# Supplied data

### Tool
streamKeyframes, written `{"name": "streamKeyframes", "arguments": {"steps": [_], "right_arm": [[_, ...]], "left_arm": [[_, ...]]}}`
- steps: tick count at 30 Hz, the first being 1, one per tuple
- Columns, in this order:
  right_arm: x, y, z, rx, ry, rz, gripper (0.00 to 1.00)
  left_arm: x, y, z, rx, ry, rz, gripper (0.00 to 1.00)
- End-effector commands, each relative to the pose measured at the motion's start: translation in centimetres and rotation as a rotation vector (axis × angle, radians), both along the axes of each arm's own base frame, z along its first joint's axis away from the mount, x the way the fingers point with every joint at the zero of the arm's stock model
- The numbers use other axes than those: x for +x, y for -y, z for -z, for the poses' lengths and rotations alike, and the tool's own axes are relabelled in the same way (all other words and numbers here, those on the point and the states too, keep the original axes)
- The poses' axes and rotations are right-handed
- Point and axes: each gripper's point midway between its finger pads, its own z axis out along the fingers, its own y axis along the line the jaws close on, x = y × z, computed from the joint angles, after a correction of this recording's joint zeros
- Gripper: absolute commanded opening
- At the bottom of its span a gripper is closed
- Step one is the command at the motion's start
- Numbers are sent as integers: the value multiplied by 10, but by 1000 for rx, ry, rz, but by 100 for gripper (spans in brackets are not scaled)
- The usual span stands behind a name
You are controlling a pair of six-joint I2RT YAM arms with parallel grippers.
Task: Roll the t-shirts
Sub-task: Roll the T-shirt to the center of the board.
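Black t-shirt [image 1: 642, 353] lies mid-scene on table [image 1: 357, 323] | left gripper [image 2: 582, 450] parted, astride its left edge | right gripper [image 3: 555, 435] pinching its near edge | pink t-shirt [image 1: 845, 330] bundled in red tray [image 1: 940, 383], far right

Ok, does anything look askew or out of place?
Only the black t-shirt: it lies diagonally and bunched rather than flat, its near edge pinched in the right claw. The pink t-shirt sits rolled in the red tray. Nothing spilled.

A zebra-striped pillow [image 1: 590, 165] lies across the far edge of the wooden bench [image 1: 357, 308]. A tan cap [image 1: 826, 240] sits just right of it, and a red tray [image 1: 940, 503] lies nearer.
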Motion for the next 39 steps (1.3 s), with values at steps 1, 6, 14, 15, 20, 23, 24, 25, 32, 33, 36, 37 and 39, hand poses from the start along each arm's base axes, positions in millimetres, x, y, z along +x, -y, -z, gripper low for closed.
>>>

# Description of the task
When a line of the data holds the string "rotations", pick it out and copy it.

# Completed task
- The numbers use other axes than those: x for +x, y for -y, z for -z, for the poses' lengths and rotations alike, and the tool's own axes are relabelled in the same way (all other words and numbers here, those on the point and the states too, keep the original axes)
- The poses' axes and rotations are right-handed

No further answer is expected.